05 February 2013

The Monsters Came to Poydras Street: Super Bowl Blackout Failure or Future?

In "The Monsters Are Due on Maple Street,"1960 Twilight Zone episode starring Claude Akin and Jack Weston, the residents of a typical suburban neighborhood lose their cool after a power failure is linked to a science fiction story about aliens posing as humans prior to a full-scale invasion.
United Planets Cruiser C-57D or Superdome?

The residents of the neighborhood are shown all chummy and cooperative and, well, neighborly, until something in the sky causes the lights to go out. Cars won't start and even the portable radios are silent. 

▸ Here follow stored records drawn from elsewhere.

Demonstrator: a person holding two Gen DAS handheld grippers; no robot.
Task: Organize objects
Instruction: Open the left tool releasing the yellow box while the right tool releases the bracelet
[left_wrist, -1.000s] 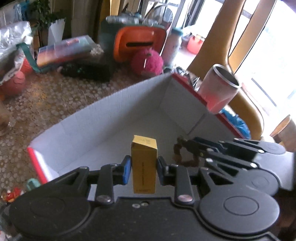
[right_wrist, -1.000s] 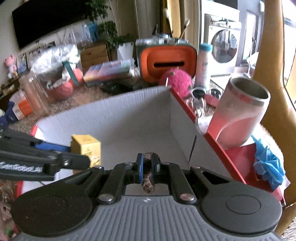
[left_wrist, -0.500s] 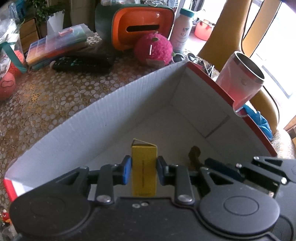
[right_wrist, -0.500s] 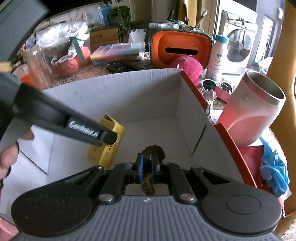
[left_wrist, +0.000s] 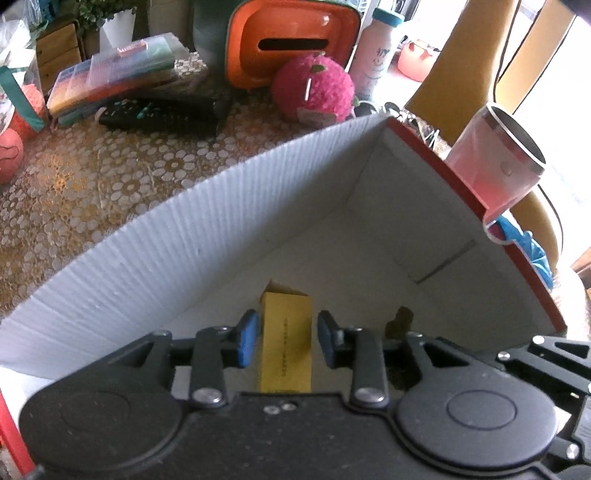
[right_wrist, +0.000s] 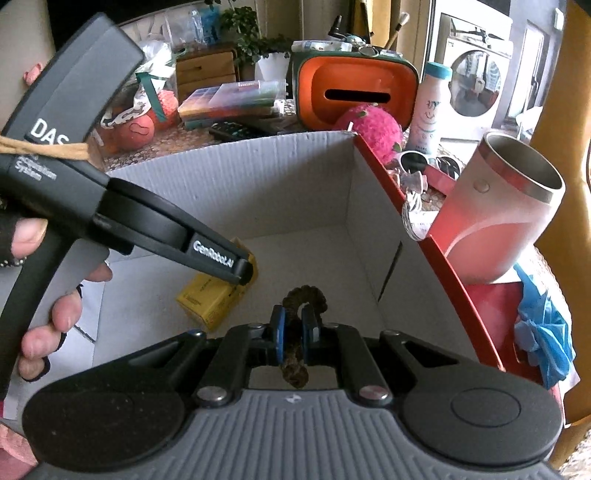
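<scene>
Trouble, if it comes, comes from the yellow carton (left_wrist: 286, 343), which now sits inside the cardboard box (left_wrist: 184, 236) near its long left wall. Our left gripper (left_wrist: 286, 341) has just been spreading its jaws, and we see a gap between each blue pad and the carton, so it is released. From our right wrist view the carton looks tilted rather than flat, though the left jaw covers part of it. If we pull the left gripper back carelessly, a pad could catch a carton face and tip or drag it.

Our right gripper (right_wrist: 293, 330) is clenched on a brown braided loop (right_wrist: 303, 299), hanging over the box floor just right of the carton. Releasing it from up here could let it roll against the carton. The two grippers are also close together inside the box, so a knock between them is possible.

We cannot see the carton's base, nor whether it rests on the floor. The loop's lower end hides behind our jaws, and what it is exactly we cannot tell. The box's near wall is cut off.
</scene>
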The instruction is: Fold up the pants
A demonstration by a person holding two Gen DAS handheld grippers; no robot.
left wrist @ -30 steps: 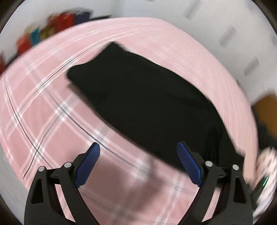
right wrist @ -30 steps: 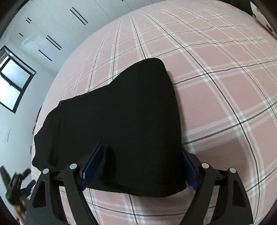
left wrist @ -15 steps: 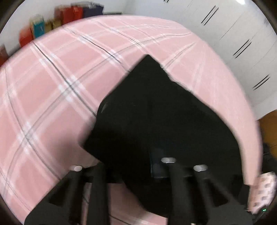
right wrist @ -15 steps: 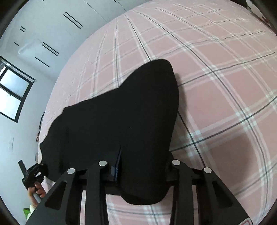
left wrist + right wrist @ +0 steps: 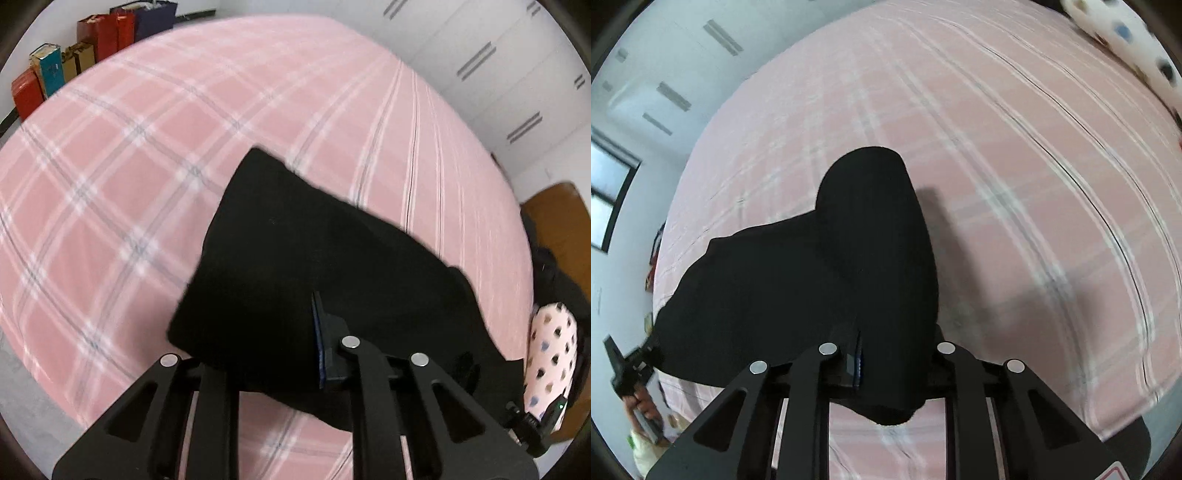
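Soft, matte black fabric fills the middle of both views: the pants (image 5: 314, 266) lie on a pink plaid bed cover (image 5: 129, 166), smooth cotton crossed by white and grey stripes. The left gripper (image 5: 280, 343) has its fingers drawn in narrow with a fold of the dark cloth pinched between them, one ribbed blue pad showing edge-on against the fabric. The cloth fans out ahead of it into a blunt, rounded corner. The right gripper (image 5: 886, 362) is likewise closed down on the pants (image 5: 820, 280), the material bunching thick over its fingers and drooping in a lip just below them. Ahead of this gripper the garment narrows to a rounded end, its shadow on the cover (image 5: 1015, 184). Off to the left gripper's far left, a row of boxes (image 5: 62, 70) lines the wall.
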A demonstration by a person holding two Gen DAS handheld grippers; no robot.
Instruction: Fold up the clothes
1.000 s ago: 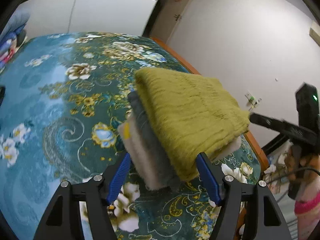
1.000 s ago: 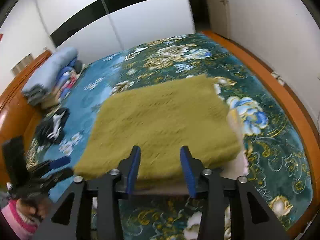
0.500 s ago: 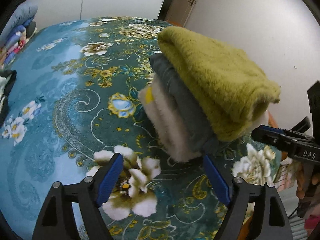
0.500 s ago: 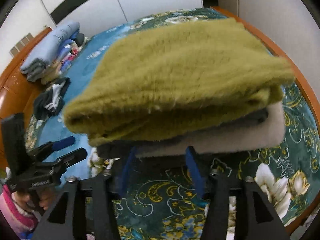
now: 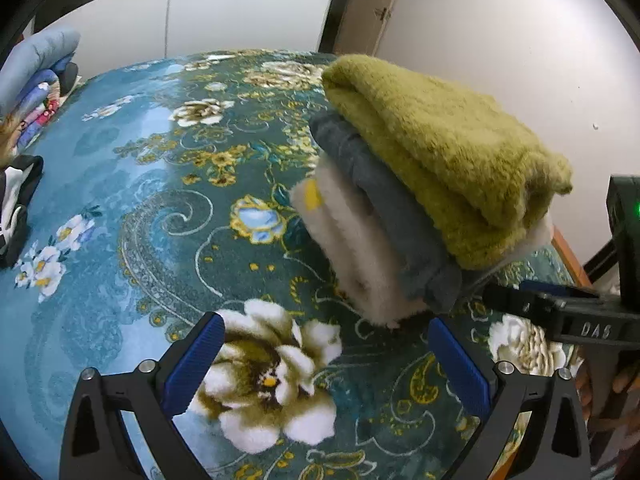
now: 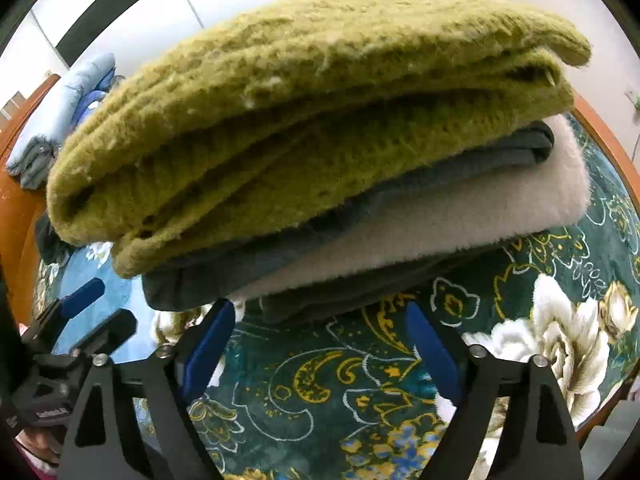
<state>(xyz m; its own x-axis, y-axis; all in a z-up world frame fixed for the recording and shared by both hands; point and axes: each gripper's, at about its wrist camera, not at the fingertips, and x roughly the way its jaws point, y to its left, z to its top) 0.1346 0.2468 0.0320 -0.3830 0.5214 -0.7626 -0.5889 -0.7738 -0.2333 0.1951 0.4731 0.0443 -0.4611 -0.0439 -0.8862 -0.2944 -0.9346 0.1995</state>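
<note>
A stack of folded clothes (image 5: pixel 404 216) lies on the floral bedspread (image 5: pixel 160 208), near the bed's wooden edge (image 6: pixel 608 136) on the side of the white wall (image 5: pixel 500 40). The landmark for all places here is this stack. On top lies an olive-green fuzzy sweater (image 6: pixel 304 92), folded in several layers. Directly under it is a grey garment (image 5: pixel 384 204), and under that a cream-white fluffy garment (image 6: pixel 460 204); in the right wrist view a further dark layer shows at the very bottom, touching the bedspread.

The left gripper (image 5: pixel 324 364) is low over the bedspread just in front of one corner of the stack. Its blue-padded fingers (image 5: pixel 196 364) stand wide apart and hold nothing; a big white flower of the print is seen between them. The right gripper (image 6: pixel 320 344) is close before the long side of the stack, its jaws also wide apart with nothing between them, and the tips are just below the bottom layer. If the tips touch the cloth, I cannot tell.

Beyond the stack, at the far end of the bed, rolled blue bedding (image 5: pixel 36 68) lies beside a black-and-white garment (image 5: pixel 16 200). Behind the bed is a white wardrobe (image 5: pixel 208 8).
</note>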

Someone first blames it on a meteor, but then one young boy offers an alternative suggestion. He recalls a science fiction story about a family of aliens sent to infiltrate a neighborhood much like theirs to prepare the way for a take over. The family looks just like a "typical human family: father, mother, and two kids," says the boy. 

Suspicion rules and paranoia escalates as neighbor turns on neighbor. A witch hunt ensues as first one and then another is accused of being the alien and on very little evidence. 

Someone gets killed, there's a riot, and mass hysteria breaks out. (I won't tell you how it ends; you should watch it on Netflix.) Suffice it to say, Maple Street is never the same.

Watching the episode last night, I couldn't help drawing parallels with the blackout during Sunday night's Super Bowl. 

The initially confused and perplexed faces of the players as they looked up to the ceiling of the Superdome in New Orleans as the lights started to go out giving way to anger expressed by the coaches as officials tried to explain the situation. 

Superdome or Alien Space Ship?
And then the blame game as Entergy tried to excuse itself, Peabody pinned it on reduced coal use, and stadium officials couldn't really shed any light on the situation.

I wondered what might happen if these types of events become a regular thing -- or when big weather events like Superstorm Sandy increasingly wreak havoc on our communities? 

How fragile are the bonds in neighborhoods in 2012 compared to 1960? (Admittedly, they were still in the midst of the Cold War and the McCarthy "red scare," but how will our modern, disconnected communities fare in the face of such crises?) 

As our electricity grid gets increasingly fragile and we grow more dependent upon our electronic devices, will we be able to keep our cool unlike the residents of Maple Street? 

Unless we make the necessary investments in our energy infrastructure to ensure that these types of events don't occur, we risk finding out the answer to that question. And we may not like the answer.